Return the material exactly, first line through the line containing "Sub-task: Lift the", and nothing more. Pictures stay out.

Input data -
________________________

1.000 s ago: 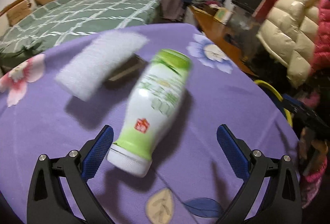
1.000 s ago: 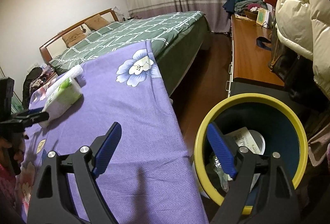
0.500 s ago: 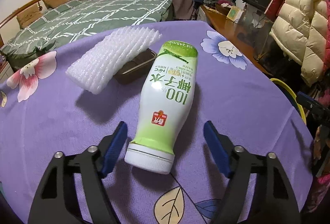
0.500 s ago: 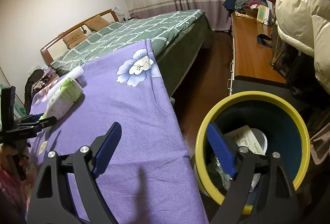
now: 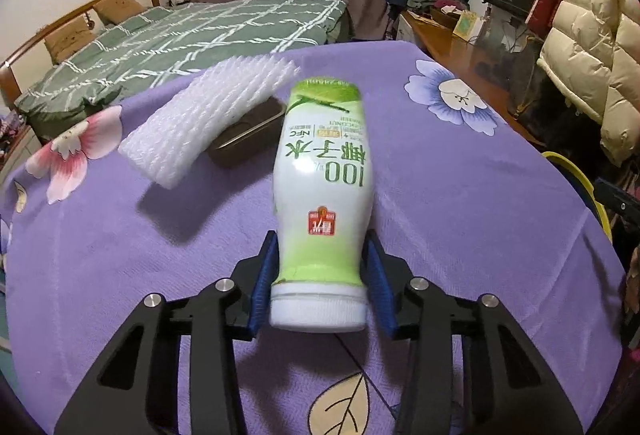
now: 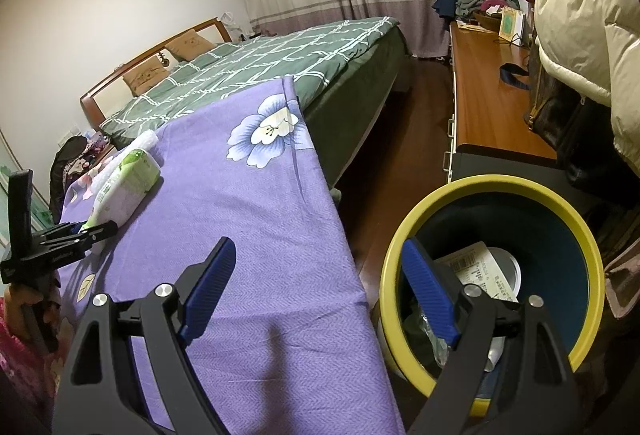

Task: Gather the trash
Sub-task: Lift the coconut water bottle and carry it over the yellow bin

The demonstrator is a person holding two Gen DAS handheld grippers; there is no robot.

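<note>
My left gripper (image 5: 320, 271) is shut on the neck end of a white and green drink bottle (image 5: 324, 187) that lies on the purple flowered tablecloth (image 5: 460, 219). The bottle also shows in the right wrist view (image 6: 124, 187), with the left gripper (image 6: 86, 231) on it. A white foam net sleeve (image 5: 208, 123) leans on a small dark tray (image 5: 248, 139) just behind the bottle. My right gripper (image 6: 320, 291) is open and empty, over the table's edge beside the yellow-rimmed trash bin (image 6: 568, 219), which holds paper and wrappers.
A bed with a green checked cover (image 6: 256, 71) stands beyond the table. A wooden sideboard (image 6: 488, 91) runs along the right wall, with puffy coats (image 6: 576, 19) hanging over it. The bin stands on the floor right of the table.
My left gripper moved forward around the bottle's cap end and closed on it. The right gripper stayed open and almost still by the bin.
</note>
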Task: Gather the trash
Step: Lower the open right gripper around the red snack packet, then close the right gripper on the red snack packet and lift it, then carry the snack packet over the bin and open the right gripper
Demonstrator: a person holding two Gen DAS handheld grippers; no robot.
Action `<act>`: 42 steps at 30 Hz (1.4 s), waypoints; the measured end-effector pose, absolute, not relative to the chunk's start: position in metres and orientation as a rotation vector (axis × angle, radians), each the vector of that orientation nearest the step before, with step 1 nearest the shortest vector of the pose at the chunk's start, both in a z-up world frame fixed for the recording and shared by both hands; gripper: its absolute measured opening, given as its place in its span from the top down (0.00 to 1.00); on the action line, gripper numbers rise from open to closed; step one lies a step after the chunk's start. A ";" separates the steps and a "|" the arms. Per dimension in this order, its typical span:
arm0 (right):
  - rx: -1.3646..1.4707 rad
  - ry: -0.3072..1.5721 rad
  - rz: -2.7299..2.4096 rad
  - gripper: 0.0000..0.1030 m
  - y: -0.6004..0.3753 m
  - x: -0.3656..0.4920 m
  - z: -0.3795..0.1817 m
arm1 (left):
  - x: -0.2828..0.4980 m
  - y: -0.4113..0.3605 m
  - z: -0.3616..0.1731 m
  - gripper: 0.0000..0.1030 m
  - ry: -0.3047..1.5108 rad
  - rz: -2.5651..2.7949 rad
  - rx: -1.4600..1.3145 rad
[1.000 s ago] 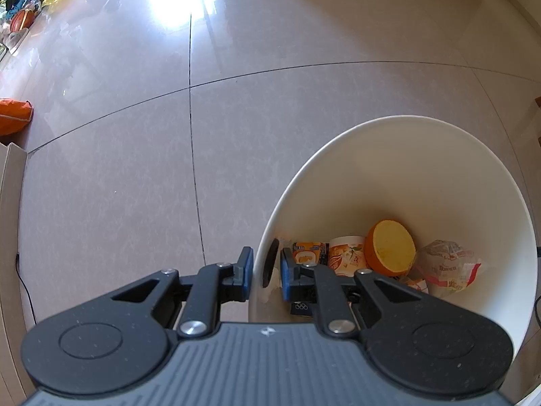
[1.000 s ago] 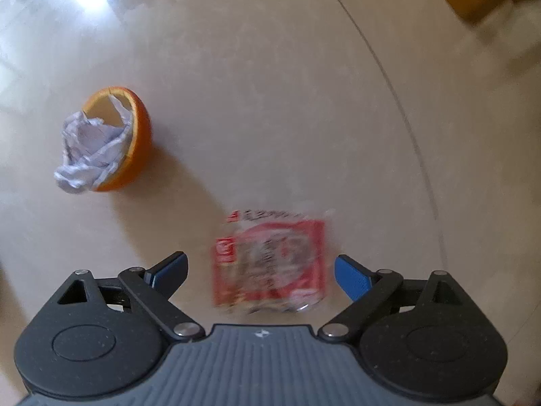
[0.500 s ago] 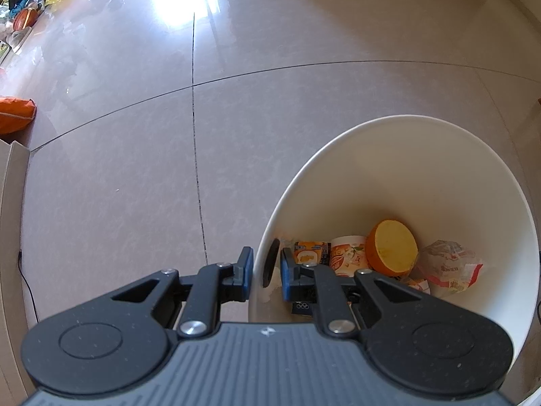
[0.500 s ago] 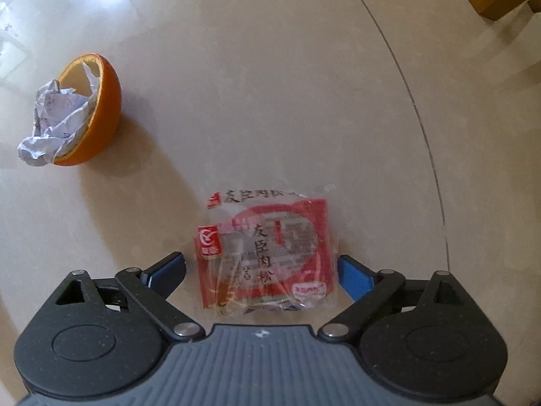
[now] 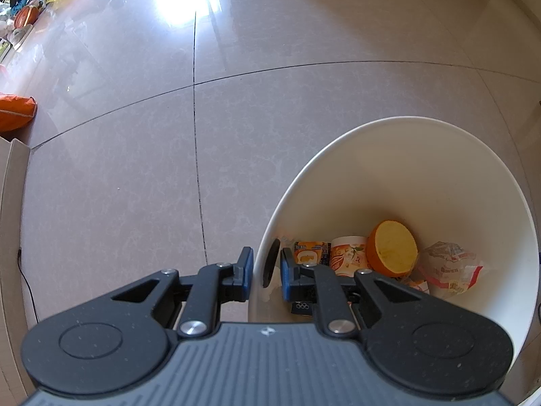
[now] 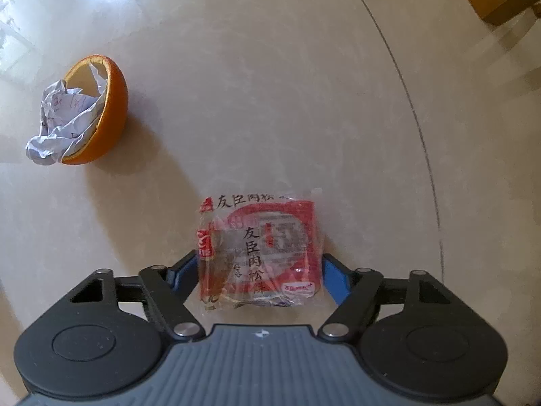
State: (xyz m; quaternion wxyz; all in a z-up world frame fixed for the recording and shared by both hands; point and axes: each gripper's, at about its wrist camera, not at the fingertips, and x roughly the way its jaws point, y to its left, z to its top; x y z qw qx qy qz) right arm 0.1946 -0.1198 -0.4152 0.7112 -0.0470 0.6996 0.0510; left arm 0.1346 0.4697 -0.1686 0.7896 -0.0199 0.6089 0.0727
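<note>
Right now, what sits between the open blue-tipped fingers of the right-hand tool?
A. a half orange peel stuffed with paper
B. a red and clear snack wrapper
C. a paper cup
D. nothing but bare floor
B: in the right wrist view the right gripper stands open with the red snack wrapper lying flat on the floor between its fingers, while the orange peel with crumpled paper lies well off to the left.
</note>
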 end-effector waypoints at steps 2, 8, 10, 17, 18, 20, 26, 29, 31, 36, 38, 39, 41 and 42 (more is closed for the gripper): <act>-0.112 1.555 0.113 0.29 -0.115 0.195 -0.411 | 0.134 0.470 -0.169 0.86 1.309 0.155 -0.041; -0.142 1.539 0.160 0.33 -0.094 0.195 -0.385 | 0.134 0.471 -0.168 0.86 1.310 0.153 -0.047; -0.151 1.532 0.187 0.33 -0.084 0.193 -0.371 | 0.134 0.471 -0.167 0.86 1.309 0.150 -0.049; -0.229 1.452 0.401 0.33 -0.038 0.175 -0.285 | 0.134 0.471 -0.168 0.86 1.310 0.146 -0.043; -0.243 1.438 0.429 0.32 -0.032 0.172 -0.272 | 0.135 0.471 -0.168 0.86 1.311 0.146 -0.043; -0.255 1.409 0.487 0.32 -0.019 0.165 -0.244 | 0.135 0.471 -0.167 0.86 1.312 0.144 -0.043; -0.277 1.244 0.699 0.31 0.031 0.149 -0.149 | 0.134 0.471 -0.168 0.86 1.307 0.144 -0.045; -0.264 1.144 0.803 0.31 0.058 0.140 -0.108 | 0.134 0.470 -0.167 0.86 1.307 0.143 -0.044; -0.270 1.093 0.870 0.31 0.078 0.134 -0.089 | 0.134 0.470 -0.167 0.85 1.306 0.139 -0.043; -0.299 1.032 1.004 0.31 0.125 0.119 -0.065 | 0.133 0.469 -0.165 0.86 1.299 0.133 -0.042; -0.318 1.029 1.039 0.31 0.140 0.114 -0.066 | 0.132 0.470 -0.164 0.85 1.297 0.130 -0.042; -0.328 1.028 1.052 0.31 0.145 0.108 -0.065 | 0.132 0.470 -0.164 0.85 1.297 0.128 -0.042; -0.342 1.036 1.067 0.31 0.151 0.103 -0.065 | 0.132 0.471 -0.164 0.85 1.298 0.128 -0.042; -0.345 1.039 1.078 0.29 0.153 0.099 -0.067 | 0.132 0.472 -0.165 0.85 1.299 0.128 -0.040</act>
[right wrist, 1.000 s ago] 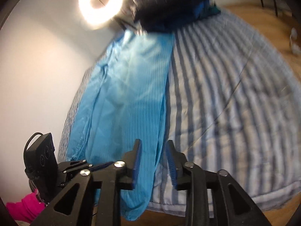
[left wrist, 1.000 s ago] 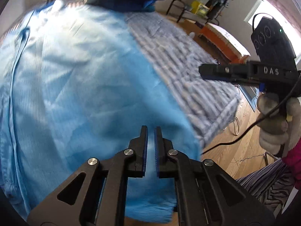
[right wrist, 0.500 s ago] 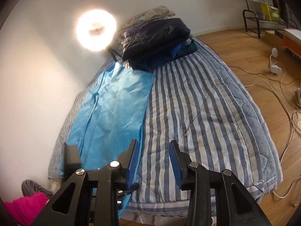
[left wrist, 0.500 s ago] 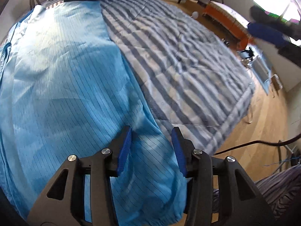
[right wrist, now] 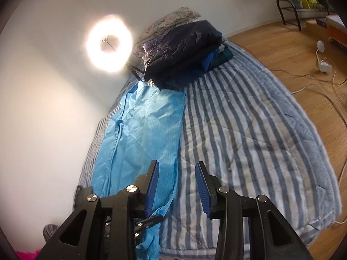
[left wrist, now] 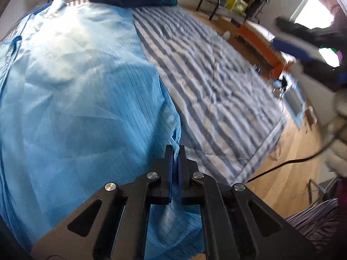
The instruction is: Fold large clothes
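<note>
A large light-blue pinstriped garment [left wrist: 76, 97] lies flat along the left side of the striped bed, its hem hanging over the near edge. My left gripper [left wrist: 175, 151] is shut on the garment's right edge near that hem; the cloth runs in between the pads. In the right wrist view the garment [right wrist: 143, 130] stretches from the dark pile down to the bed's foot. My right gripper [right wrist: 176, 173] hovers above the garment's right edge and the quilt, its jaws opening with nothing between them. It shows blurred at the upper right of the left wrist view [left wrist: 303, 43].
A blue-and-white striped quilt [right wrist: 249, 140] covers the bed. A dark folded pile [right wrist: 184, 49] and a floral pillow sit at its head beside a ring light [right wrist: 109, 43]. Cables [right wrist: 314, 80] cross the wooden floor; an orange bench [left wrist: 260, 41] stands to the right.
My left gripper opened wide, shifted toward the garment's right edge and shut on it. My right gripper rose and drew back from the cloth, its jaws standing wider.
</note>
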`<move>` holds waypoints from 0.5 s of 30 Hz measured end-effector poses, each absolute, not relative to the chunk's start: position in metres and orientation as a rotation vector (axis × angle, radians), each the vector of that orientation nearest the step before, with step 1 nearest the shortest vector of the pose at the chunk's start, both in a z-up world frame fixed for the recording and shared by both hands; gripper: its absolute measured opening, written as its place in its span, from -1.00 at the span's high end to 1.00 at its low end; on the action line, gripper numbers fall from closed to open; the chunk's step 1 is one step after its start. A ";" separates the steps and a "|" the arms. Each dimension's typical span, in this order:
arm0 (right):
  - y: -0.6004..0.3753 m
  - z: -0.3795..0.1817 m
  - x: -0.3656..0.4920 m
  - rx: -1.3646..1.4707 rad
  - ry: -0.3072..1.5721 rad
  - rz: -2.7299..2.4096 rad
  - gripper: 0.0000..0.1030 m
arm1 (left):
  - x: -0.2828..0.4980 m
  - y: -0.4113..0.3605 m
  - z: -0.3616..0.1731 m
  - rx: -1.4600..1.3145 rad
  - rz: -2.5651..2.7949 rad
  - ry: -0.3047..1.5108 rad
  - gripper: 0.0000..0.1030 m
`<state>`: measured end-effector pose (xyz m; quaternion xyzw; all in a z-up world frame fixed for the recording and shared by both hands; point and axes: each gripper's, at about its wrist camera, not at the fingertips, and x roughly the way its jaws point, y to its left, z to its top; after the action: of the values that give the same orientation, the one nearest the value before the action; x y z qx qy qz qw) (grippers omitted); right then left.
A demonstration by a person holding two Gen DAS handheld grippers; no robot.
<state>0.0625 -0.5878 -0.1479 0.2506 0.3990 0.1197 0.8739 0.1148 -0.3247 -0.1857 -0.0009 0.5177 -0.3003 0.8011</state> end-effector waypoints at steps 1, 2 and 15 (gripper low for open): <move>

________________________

Task result -
1.000 s ago: 
1.000 s ago: 
0.500 s ago: 
0.500 s ago: 
now: 
now: 

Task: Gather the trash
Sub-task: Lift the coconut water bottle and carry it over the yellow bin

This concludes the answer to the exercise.